O compliance apresenta muitos problemas do ponto de vista penal. Excederia o escopo


deste artigo desenvolvê-los sistematicamente. Apenas quero destacar algumas
questões que se relacionam com os temas de nosso simpósio. É de se supor que os
responsáveis pelo compliance seriam afetados por isso. Por outro lado, seu papel
recém-criado evidencia que a constelação de interesses dos "funcionários da
empresa" de forma alguma é uniforme. Portanto, é concebível que os diretores de uma
empresa reduzam seu risco de responsabilidade transferindo-o para os responsáveis
pelo compliance. Um deslocamento de responsabilidade desse tipo, que poderia ser
facilitado pelo reconhecimento de uma posição de garantidor por parte dos
responsáveis pelo compliance, certamente mereceria discussão.
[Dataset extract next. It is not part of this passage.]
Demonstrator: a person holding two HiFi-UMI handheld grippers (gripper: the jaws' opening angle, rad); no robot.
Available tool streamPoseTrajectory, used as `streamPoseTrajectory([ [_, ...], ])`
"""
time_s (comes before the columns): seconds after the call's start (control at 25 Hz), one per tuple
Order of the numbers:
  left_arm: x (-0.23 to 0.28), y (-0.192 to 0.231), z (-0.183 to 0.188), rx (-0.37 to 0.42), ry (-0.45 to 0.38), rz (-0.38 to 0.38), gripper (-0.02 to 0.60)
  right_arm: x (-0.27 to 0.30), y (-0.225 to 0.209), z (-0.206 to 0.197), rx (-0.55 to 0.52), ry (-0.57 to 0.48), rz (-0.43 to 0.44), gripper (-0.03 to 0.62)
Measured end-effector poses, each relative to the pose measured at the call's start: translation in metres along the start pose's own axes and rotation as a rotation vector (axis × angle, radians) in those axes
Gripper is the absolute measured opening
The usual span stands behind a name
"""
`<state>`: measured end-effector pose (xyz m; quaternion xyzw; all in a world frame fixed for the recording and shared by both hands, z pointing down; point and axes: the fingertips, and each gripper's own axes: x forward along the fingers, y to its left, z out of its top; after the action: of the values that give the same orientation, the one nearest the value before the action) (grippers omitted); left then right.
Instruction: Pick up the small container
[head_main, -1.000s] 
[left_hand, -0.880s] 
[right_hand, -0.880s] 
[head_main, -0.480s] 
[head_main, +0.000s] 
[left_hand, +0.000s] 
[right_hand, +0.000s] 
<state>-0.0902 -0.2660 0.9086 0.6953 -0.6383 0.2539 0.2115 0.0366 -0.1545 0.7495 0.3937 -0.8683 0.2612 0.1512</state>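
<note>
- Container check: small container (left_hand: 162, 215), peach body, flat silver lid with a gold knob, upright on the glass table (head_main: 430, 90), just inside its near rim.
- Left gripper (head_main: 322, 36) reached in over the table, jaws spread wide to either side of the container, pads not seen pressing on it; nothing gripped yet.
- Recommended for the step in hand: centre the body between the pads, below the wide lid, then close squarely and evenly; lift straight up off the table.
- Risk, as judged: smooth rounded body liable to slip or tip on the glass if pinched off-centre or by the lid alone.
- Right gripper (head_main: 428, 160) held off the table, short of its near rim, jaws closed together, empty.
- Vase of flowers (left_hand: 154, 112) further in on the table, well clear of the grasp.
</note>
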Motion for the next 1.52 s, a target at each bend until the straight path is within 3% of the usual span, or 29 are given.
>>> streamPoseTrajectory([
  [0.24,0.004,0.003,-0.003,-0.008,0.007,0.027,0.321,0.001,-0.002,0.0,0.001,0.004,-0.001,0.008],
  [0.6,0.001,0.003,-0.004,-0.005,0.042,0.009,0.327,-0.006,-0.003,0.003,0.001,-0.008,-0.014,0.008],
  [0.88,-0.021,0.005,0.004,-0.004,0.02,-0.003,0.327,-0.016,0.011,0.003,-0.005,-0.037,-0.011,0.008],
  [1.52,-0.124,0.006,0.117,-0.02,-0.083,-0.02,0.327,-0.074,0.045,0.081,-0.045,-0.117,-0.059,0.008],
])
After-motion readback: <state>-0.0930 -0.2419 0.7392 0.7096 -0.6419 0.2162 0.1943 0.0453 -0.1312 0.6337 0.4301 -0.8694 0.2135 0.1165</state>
3.3. Limitação do compliance pelos direitos dos funcionários

Extremamente importante e geralmente reconhecido é que as medidas de compliance


encontram um limite nos direitos dos funcionários da empresa. Suas definições mais
precisas no direito espanhol e alemão são tratadas nas exposições de Víctor Gómez
Martín e Frank Maschman sobre o tema "compliance e direitos dos funcionários". O
fato de que um especialista em direito do trabalho esteja participando desse
simpósio reflete a importância central desse tópico. Questões como a proteção de
dados empresariais e o whistleblowing, que são discutidas intensamente em conexão
com o compliance, não são de natureza predominantemente penal, mas trabalhista.
Além disso, outras questões de direito do trabalho são de grande interesse para
penalistas que lidam com o compliance, como a existência de um dever contratual do
funcionário de relatar em investigações internas.
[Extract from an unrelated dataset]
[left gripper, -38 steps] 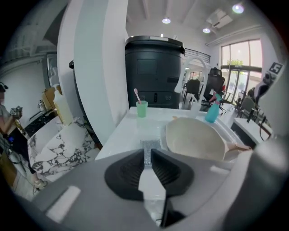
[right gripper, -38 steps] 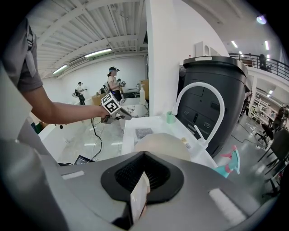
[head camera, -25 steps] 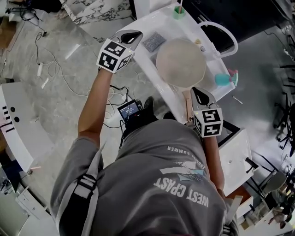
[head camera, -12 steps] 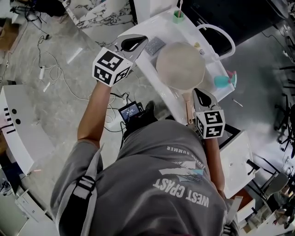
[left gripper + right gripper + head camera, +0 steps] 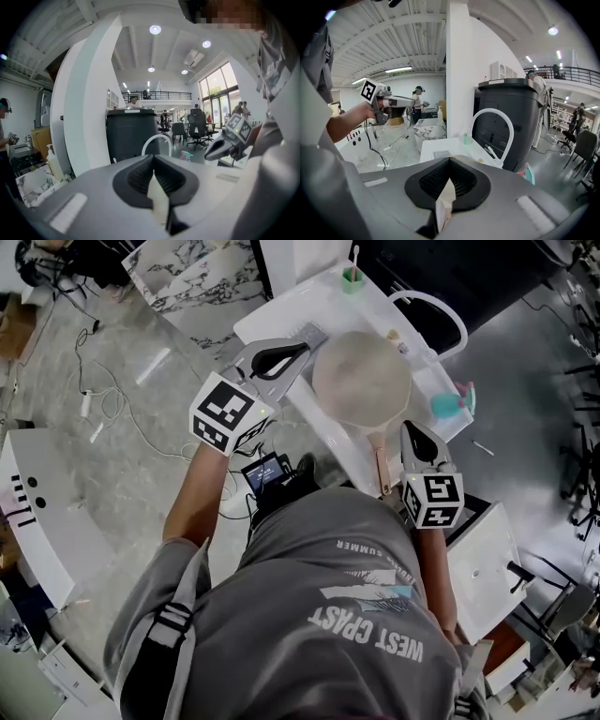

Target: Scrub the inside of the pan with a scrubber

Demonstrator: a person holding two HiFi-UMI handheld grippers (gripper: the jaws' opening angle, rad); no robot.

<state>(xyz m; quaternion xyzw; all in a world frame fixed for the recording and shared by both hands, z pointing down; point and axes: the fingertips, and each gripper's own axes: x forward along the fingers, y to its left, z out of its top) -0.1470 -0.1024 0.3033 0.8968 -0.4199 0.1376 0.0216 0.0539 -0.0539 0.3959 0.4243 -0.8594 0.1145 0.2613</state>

3.4. Investigações internas

A proteção dos direitos dos funcionários da empresa também é uma questão central no
contexto das "investigações internas de compliance". Juan Pablo Montiel esboça em
sua exposição uma graduação de diferentes intensidades de interferência nesses
direitos e relaciona essa tipologia com a sistemática do direito penal. Oliver
Sahan informa sobre questões delicadas que os advogados enfrentam na prática do
aconselhamento a empresas em questões de compliance. Isso se torna muito evidente
quando se considera que, do ponto de vista alemão, as investigações internas são
atualmente talvez a "questão mais candente" na discussão sobre o compliance. A
importância crítica da problemática das investigações internas também está em
evidência se seguirmos a interpretação do compliance como deslocamento de tarefas
da persecução penal para as empresas. Nesse caso, inevitavelmente surge a questão
de se os funcionários da empresa sujeitos a essas investigações não devem ser
protegidos contra coação para autoincriminação de forma semelhante aos acusados em
um processo penal, por exemplo, por meio do direito de se abster de prestar
depoimento como testemunhas ou por meio de proibições de valoração probatória.
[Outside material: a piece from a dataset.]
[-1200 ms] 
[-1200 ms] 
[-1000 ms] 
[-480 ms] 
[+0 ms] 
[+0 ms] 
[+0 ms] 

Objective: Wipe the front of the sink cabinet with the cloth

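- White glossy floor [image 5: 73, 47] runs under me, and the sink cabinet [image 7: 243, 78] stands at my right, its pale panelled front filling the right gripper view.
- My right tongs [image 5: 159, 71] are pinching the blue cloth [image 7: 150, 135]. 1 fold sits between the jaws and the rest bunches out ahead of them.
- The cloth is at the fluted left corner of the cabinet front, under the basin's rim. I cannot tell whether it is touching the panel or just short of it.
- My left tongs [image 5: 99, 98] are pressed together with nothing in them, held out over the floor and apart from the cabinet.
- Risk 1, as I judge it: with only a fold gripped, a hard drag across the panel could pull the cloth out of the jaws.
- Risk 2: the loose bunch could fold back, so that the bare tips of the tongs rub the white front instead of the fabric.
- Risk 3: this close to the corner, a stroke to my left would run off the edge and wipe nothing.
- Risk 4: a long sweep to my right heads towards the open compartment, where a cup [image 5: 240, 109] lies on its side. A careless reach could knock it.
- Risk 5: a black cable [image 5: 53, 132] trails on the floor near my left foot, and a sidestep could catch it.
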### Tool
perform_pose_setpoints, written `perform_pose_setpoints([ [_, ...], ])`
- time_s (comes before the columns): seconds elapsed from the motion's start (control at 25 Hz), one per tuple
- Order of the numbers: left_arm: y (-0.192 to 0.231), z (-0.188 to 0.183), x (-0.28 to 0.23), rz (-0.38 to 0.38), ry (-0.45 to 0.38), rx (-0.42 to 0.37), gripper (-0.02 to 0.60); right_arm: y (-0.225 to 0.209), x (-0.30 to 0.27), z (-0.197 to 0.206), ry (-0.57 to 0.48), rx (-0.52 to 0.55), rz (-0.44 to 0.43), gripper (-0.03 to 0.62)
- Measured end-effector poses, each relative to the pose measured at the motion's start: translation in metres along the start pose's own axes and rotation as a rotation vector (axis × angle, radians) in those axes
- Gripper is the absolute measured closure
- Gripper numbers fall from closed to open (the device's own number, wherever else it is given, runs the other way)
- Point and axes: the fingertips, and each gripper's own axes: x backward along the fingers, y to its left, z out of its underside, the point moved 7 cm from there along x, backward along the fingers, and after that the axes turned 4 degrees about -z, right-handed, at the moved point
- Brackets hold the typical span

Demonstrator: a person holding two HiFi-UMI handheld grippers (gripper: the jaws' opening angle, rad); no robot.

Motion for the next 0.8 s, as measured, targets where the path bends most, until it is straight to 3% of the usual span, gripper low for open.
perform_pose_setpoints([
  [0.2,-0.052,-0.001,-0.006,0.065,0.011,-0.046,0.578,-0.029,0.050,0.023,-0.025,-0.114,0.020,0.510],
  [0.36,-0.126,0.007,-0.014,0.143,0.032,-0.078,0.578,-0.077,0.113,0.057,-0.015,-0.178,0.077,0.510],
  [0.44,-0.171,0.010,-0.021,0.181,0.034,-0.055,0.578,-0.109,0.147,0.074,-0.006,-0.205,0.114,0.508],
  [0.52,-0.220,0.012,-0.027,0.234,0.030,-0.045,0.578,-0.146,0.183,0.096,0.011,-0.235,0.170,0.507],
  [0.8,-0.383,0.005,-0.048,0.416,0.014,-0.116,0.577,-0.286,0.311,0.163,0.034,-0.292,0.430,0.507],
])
3.5. Sanções penais contra empresas

O tema "compliance por meio de sanções penais contra empresas" também é atual e de
grande importância. Para um jurista alemão, a questão, essencialmente importante e
debatida há algum tempo, de se a Alemanha não deveria introduzir a punição de
empresas, como fez a Espanha em 2010, soa natural. Hans Kudlich defende em seu
trabalho a concepção de que isso seria, em princípio, possível e aborda a questão,
pouco formulada na literatura alemã, de se a punição de empresas não deveria,
eventualmente, ser limitada a uma determinada categoria de crimes (como prevê o
direito espanhol). Da mesma forma, Íñigo Ortiz de Urbina considera defensável a
introdução de sanções contra empresas no direito alemão, embora não seja
necessária, dadas as possibilidades de punição já existentes atualmente. De acordo
com sua análise crítica, a regulamentação espanhola sobre a punição de empresas não
é, em todos os casos, um modelo adequado para uma reforma semelhante.